I think from a manufacturer's standpoint there is too much redundancy to support a different flavor of device (there is going to be significant cost associated with that in terms of development, manufacturing and support) that is relatively large and just going to sit there and take precious space on a pedal board w/out providing the user with any footswitches. It may be your goldilocks thing, but I think most people would think 'WTF?' You'd have to sell it as like a desktop recording solution or something, I would think ot get enough market appeal to even consider it...
It makes more sense to do what L6 did with the Stomp and provide as many switches as they could on pedlaboard friendly box and then let users add MIDI control if they need more. In fact they ended up adding more switches to keep people from having to f*** w/ MIDI on the XL.
So, you already have an option like the HX Stomp if you want something
tiny that fits on a pedal board and has MIDI, if you don't want switches ignore the ones that are there. :) The switches are not really costing you much on a unit like that and they broaden the appeal of the device to more customers.

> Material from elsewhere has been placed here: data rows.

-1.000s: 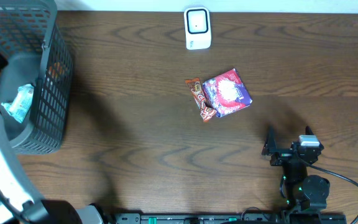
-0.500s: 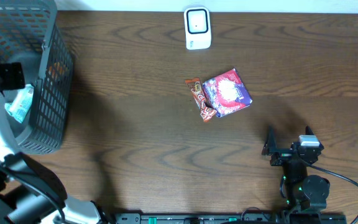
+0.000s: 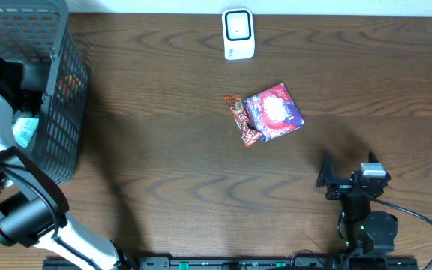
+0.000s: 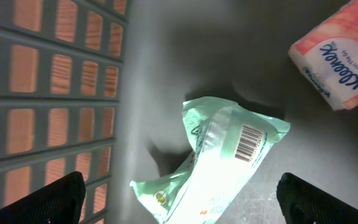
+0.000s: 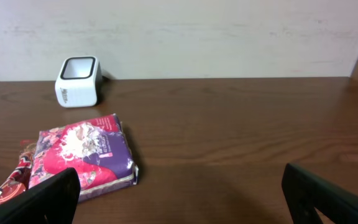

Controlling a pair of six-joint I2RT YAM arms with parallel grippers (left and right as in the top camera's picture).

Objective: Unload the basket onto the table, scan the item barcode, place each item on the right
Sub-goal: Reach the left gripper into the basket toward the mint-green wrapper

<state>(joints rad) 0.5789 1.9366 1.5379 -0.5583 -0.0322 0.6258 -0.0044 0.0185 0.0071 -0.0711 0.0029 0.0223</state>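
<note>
Hands both gape wide and hold nothing. The right hand (image 5: 182,198) sits at the desk's (image 3: 163,165) near edge. Mid-desk lie a purple pouch (image 3: 274,112) and a brown bar (image 3: 243,120), touching. The left hand (image 4: 180,202) hangs inside the basket (image 3: 58,112) at the left end, over a green packet (image 4: 222,155), barcode (image 4: 249,143) up, tissues (image 4: 344,53) just beyond. The white scanner (image 3: 238,34) stands at the far edge.
</note>
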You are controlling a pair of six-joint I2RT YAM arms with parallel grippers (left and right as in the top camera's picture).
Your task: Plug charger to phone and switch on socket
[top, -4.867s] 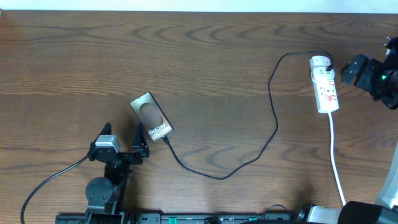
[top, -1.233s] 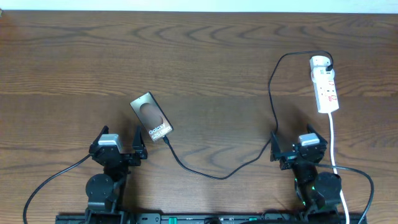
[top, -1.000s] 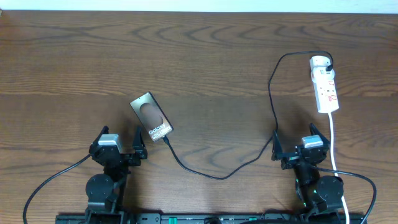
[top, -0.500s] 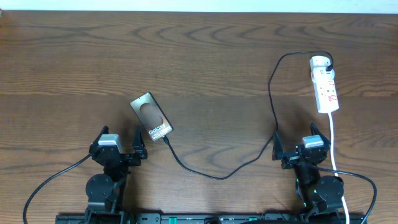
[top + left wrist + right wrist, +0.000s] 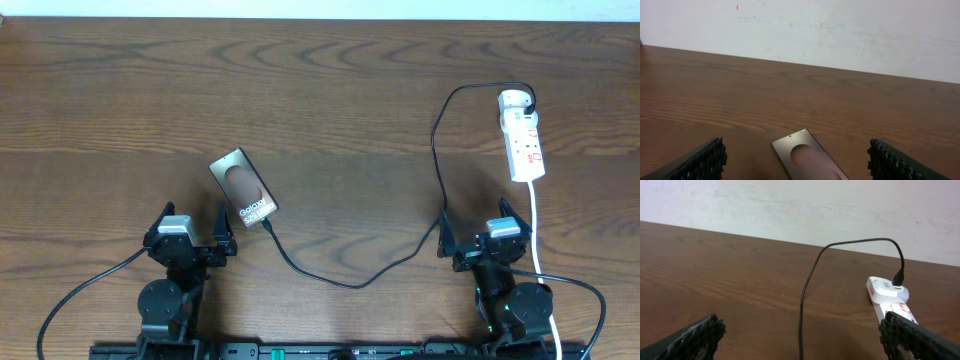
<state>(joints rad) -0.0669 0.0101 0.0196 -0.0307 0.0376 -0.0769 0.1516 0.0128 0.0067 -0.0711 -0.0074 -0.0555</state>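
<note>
Currently, per item:
left end effector [image 5: 195, 216]: fingers spread wide, nothing between them, parked at the near left of the desk [image 5: 320, 100].
right end effector [image 5: 472, 214]: fingers also spread wide, empty, parked at the near right.
phone [image 5: 243, 186]: flat on the desk just beyond the left end effector, angled, "Galaxy" end nearest. The left wrist view shows its far end between the two fingers.
charger [image 5: 801, 330]: thin black cable, tip meets the phone's near right corner. Can't tell if it is fully seated. From there it loops near, then climbs just left of the right end effector and arcs over to the socket.
socket [image 5: 523, 140]: white strip at the far right, well beyond the right end effector, with the black plug in its far end. Switch position unreadable.
white cord [image 5: 540, 250]: runs near from the socket, passing just right of the right end effector.
</note>
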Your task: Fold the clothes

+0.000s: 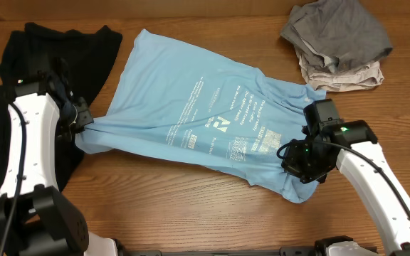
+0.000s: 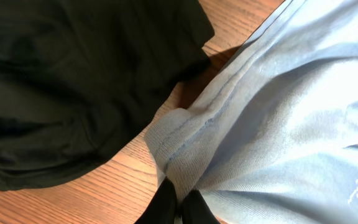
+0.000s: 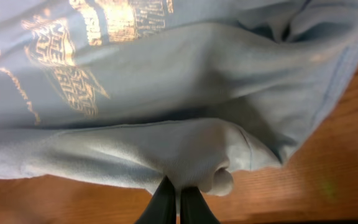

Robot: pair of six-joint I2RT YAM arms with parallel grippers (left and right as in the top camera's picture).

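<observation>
A light blue T-shirt (image 1: 191,107) with white print lies spread across the middle of the wooden table. My left gripper (image 1: 84,121) is shut on the shirt's left hem corner; the pinched fabric (image 2: 182,155) bunches between its black fingers (image 2: 179,202). My right gripper (image 1: 301,167) is shut on the shirt's lower right edge; the fabric (image 3: 185,149) folds over its fingers (image 3: 178,199). The shirt is stretched between the two grippers.
A black garment (image 1: 41,64) lies at the left under and behind my left arm, also in the left wrist view (image 2: 73,81). A pile of folded grey and beige clothes (image 1: 337,43) sits at the back right. Bare wooden table (image 1: 191,206) lies in front.
</observation>
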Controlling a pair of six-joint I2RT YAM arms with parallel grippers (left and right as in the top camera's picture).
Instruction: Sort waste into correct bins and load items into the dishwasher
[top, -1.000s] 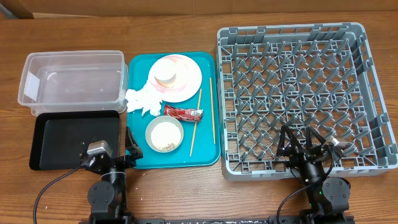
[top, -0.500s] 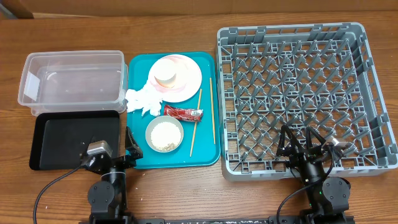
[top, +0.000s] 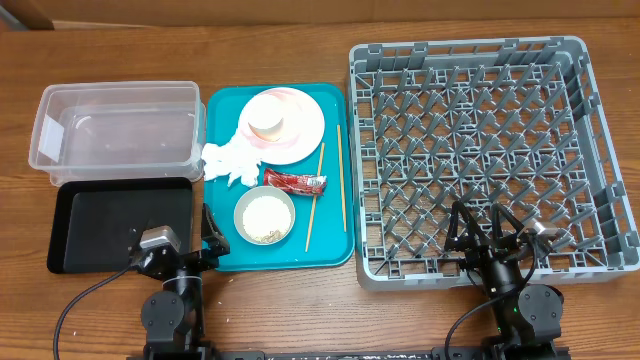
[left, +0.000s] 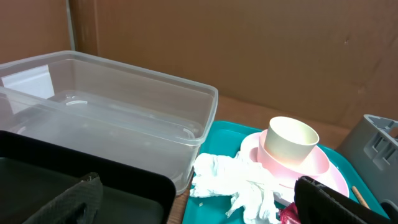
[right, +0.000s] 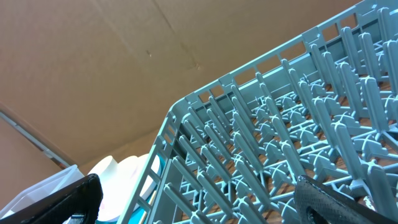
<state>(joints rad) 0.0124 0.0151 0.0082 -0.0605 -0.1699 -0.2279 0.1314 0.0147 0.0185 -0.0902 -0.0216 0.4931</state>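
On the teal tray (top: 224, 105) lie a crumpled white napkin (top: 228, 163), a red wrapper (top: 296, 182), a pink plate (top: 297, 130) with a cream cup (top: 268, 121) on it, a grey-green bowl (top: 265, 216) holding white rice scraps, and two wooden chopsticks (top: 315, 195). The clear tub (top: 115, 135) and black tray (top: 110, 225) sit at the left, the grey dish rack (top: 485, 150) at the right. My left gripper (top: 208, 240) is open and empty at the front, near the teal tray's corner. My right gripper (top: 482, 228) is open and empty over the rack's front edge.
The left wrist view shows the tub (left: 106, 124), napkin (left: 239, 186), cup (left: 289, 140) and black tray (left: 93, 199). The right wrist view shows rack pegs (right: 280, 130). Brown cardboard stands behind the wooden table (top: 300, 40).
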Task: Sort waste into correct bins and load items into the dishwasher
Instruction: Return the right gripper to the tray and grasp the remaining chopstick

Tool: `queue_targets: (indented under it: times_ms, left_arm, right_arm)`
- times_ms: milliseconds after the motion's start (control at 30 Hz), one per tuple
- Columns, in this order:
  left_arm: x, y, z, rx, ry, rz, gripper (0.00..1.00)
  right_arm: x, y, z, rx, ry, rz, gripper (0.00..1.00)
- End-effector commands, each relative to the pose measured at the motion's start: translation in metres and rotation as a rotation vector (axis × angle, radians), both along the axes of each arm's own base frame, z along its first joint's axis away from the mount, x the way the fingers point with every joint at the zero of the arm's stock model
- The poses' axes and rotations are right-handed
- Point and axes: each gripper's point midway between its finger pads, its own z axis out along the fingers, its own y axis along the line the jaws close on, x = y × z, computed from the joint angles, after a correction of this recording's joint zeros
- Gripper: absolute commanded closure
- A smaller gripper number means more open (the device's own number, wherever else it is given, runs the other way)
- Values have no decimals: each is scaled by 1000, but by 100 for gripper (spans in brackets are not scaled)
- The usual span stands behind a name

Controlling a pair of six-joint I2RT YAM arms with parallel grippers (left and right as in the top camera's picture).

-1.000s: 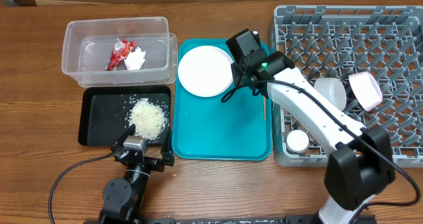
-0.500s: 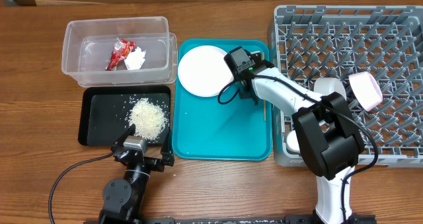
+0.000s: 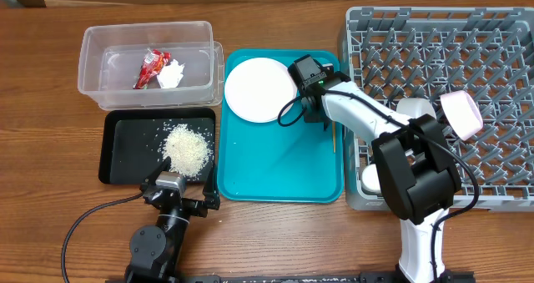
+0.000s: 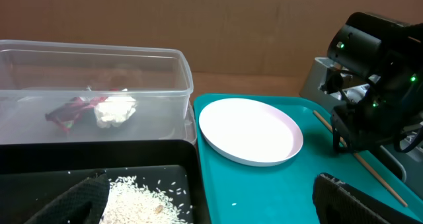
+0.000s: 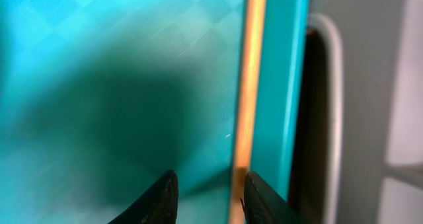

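The dish rack [image 3: 501,32] is sitting right of the teal tray [image 3: 275,158]. The right gripper [image 5: 208,196], fingers apart, is hovering low over a chopstick [image 5: 250,85] lying along the tray's wall. The stick is lying beside one finger, so centring before closing looks wise. The left gripper [image 3: 179,204] is resting with its fingers spread.

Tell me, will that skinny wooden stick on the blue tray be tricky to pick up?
Probably tricky. The stick is thin and lies flat on the smooth tray, so it may slide or roll away. It sits right beside the tray's raised edge, leaving the right gripper little room. It looks stiff and light.
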Motion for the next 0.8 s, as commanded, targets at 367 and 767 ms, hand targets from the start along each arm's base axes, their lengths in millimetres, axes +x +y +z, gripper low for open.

For more capable hardware, the physical design requirements would quickly become a constraint if you want something that performs at the Full Helix/FM9/QC level... Seems like the DSP and I/O in a modern digital unit is going to require too much power, run too hot, have too much I/O and be too big/clunky to not have switches on the device to justify the size it is going to check in if it is going to marketed to the floor crowd... I would think the QC is about as small as you could go, so why NOT put footswitches on it at that point? They double as knobs anyway. Barring that you are back to rack units.
TL;DR: If there were a market for it and it justified the cost, L6 would have built one already. IMHO.